Wesley Clark. Click image to expandThere are two explanations for Gen. Wesley Clark's politically tin-eared remark about Sen. John McCain last Sunday.

First, Clark is politically tin-eared. Remember his 2004 presidential campaign?

Second, and more fundamental, Clark was an Army infantry commander during the Vietnam War while McCain was a Navy aviator. As a rule, the grunts hated the flyboys.

Here, as a reminder, is what Clark said when asked about the Republican presidential candidate on the June 29 episode of CBS's Face the Nation:

I certainly honor his service as a prisoner of war. He was a hero to me and to hundreds of thousands and millions of others in the armed forces as a prisoner of war.

That was where Clark should have zipped his lips. But, as if he couldn't hold back some raging impulse, he went on:

He hasn't held executive responsibility. … I don't think riding in a fighter plane and getting shot down is a qualification to be president.

In a sense, of course, Clark is right. There's nothing about flying a plane—or, for that matter, driving a tank or shooting a rifle—that indicates a talent for high office. But if the retired general wanted to be on the team and possibly in the Cabinet of Sen. Barack Obama—who also has never held an executive position and was, on that very day, fending off accusations of insufficient patriotism—he should have known that it's best not to wander this turf.

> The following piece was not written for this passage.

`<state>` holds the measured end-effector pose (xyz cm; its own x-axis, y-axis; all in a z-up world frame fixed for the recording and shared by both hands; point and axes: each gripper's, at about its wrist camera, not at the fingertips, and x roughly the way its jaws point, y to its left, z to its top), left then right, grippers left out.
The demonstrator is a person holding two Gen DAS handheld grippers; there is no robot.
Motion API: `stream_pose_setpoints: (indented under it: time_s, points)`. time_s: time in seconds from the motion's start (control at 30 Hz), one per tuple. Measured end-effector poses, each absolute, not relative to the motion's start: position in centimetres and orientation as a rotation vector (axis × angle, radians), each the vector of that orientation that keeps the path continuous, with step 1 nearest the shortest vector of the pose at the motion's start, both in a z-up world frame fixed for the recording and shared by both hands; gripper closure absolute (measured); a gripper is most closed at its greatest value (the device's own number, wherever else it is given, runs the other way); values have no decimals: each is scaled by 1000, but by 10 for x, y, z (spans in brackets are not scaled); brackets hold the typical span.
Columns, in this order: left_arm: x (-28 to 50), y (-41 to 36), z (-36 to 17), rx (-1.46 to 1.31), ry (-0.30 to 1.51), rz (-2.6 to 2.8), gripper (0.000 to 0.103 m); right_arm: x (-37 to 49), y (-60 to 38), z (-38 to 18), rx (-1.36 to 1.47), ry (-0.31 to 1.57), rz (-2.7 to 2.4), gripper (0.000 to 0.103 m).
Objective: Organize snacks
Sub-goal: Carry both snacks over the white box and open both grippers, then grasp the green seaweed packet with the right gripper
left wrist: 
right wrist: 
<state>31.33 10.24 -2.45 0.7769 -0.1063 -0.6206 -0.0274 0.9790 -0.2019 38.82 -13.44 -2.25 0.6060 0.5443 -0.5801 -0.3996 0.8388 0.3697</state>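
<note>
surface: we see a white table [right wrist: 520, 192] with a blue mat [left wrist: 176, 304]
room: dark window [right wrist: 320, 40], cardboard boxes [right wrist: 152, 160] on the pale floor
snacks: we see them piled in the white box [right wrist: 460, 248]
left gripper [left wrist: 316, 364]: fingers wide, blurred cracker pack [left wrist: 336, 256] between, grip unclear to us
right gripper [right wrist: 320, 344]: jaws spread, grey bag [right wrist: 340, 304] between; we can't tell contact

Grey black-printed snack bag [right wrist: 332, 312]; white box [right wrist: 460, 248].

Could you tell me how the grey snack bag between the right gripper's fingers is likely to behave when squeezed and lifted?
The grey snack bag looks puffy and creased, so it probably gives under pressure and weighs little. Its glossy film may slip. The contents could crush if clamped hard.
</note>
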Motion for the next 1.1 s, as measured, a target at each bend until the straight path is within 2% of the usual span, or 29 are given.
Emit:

My guess is that we have heard the last of Clark as an Obama surrogate. The next time Obama's campaign passes around a list of national-security advisers, Clark's name won't be on it. But as we say farewell, let us consider the professional passions that animated his faux pas in order to improve our understanding not only of Gen. Clark but also of rivalries that still beset the armed forces.

In 1967, Navy Lt. Commander John McCain was flying A-4E Skyhawk attack planes off the USS Oriskany aircraft carrier. He was on his 23rd bombing mission over North Vietnam when an air-defense battery shot him out of the sky. He crashed into Hanoi's Truc Bach Lake (where a statue of him was erected, in celebration of the event) and was held prisoner for the next five years.

In 1970, Army Capt. Wes Clark was commanding A Company, 1st Battalion, 16th Infantry, of the 1st Infantry Division ("the Big Red One"), when a Viet Cong soldier shot him four times. Though seriously wounded, he ordered his men to fight back, and they won the skirmish. Clark was hospitalized and awarded a Silver Star.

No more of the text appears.